Buongiorno amici lettori.

Come ricorderete, per il 2019 mi ero proposto di arrivare a leggere ben 30 romanzi (10 in più rispetto all’anno scorso). Devo dire che sono partito piuttosto bene e nel primo mese dell’anno ho già terminato tre letture, di cui sono estremamente soddisfatto. Ho deciso di fare un post unico in cui ve ne parlo in maniera riassuntiva. Eccole qui di seguito:

  1. MARY READ, LA DONNA PIRATA (di Michela Piazza). Conosco Michela da molto tempo, un’autrice in gamba che ha voluto mettere su carta la biografia di questa famosa piratessa vissuta nei primi decenni del ‘700. Inizialmente l’opera era divisa in due volumi, perché la vita di Mary Read è così piena di avvenimenti che è davvero difficile racchiudere il tutto in poche pagine. Mary Read, infatti, finge di essere suo fratellastro morto, Mark, travestendosi da maschio. Lo fa sin da bambina, così da farsi mantenere dalla nonna di quest’ultimo. Negli anni, però, questi panni le permettono anche di fare una vita diversa da quella di tutte le altre donne. Diventa marinaio, soldato e perfino pirata. Unendo i due volumi in uno solo, Michela Piazza crea un’opera degna di essere conosciuta, dove le sue ricerche durate ben dieci anni, portano a descrivere con accuratezza la guerra tra Inghilterra e Francia oltre che la vita di mare.
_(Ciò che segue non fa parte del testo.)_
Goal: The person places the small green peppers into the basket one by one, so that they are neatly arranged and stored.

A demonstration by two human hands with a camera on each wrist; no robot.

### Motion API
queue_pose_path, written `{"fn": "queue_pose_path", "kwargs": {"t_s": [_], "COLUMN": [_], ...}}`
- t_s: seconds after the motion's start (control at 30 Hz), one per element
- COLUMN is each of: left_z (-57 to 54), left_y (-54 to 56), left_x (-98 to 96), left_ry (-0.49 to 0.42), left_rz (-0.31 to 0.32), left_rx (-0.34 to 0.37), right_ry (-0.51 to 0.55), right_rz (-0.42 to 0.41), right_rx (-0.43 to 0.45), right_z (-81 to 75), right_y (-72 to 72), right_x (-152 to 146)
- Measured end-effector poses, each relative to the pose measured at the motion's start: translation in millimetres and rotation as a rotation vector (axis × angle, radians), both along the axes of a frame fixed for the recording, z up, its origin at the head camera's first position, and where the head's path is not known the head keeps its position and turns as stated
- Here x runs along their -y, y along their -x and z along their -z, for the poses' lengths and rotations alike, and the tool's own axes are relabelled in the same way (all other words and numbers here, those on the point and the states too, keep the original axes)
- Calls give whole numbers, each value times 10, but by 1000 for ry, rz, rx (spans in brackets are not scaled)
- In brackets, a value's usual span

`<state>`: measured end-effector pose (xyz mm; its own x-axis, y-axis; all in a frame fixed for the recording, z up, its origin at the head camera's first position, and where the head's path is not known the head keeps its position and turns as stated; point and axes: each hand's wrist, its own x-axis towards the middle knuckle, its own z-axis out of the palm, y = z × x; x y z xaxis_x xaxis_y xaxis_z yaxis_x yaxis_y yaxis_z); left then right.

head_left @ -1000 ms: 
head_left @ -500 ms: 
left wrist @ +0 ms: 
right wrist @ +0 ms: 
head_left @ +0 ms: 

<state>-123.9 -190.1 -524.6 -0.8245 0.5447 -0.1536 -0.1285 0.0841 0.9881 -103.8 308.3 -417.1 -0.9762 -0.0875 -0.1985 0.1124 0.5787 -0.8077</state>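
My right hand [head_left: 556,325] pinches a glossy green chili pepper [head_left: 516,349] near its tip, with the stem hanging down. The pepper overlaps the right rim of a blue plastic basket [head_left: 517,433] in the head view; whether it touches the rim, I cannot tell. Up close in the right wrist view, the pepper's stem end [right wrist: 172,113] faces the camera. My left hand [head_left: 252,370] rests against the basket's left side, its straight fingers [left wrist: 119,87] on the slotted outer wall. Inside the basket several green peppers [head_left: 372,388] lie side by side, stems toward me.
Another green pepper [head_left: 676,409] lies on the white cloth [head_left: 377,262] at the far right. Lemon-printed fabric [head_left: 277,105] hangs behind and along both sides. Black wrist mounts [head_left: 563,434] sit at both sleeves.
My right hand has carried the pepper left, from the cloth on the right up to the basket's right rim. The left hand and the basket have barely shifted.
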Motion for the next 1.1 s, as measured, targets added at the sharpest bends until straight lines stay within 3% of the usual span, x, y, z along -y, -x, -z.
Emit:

A questo aggiungiamo la capacità di farci immedesimare nei personaggi, di farci affezionare a loro e di soffrire, in più momenti, di fronte a situazioni drammatiche. Troveremo pirati come Calico Jack, Charles Vane, Barbanera, Anne Bonnie, Israel Hands e molti altri. Ammetto e ribadisco che è uno dei più bei romanzi che abbia mai letto;
  2. MOBY DICK, di Herman Melville. Che dire di questo classico? Non si può dire nulla che non sia già stato detto. Di certo un capolavoro della letteratura dell’800. Sicuramente non è un romanzo di facile lettura. Un po’ per la prosa molto antica e un po’ le continue parentesi che Melville apre nel descrivere, come in un saggio, la balena e tutte le sue parti, ho dovuto accantonarlo più volte per concedermi lo svago di letture più rilassanti. In circa tre mesi, alla fine, sono riuscito a terminarlo con grande soddisfazione. Una delle caratteristiche incredibili che ho notato del suo modo di scrivere, è quello di creare aspettativa. Lo fa con tutti i personaggi chiave, in particolar modo con tre. Il primo è Quiqueg, il ramponiere indigeno. Quando Ismaele trova alloggio in una locanda, prima di imbarcarsi, gli viene detto che non c’è posto, se non in un letto da condividere con questo strano personaggio. Quiqueg, però, non è presente in locanda e Ismaele mette assieme le più svariate voci sul suo conto, prima di poterlo vedere con i suoi occhi. Questo porta il lettore a farsi stravaganti idee e di non vedere l’ora che compaia tra le pagine. Lo stesso avviene con Achab, che non appare sul ponte della nave se non a viaggio inoltrato (e anche su di lui ne vengono dette di tutti i colori, contribuendo alla sua fama leggendaria) e con Moby Dick, la balena bianca, di cui se ne parla per tutto il romanzo ma che comparirà solo alla fine. Una tecnica eccezionale, tanto quanto la poetica dello scrittore;
  3. NON SI UCCIDE PER AMORE, di Rosa Teruzzi. Si tratta del terzo romanzo di una serie (di cui uscirà quest’anno il quarto). Segue infatti a “La sposa scomparsa” e a “La fioraia del Giambellino”. Si può leggere, però, anche da solo, non essendo strettamente legati agli altri libri. Libera è una fioraia che viene coinvolta spesso nei fatti di cronaca, risolvendo casi lasciati insoluti. Vive in un casello ferroviario, ha una figlia poliziotta di nome Vittoria e una mamma hippy di nome Iole. In questo romanzo, il trio dovrà indagare in merito alla morte del marito di Libera, avvenuta parecchi anni prima, in cui sembra sia coinvolta la ‘Ndrangheta. Più che il caso in sé, che viene risolto in maniera piuttosto semplice, quello che attira di questo romanzo riguarda le dinamiche familiari e i rapporti sentimentali e affettivi di queste tre donne sole. Libera, infatti, si contende il collega del defunto marito, Gabriele, con una donna molto più giovane di lei, Vittoria frequenta un uomo che pare sia un pregiudicato e Iole condisce la storia con la sua eccentricità e la sua ironia. Il tutto rende il romanzo molto frizzante e piacevole, da leggere in pochi giorni.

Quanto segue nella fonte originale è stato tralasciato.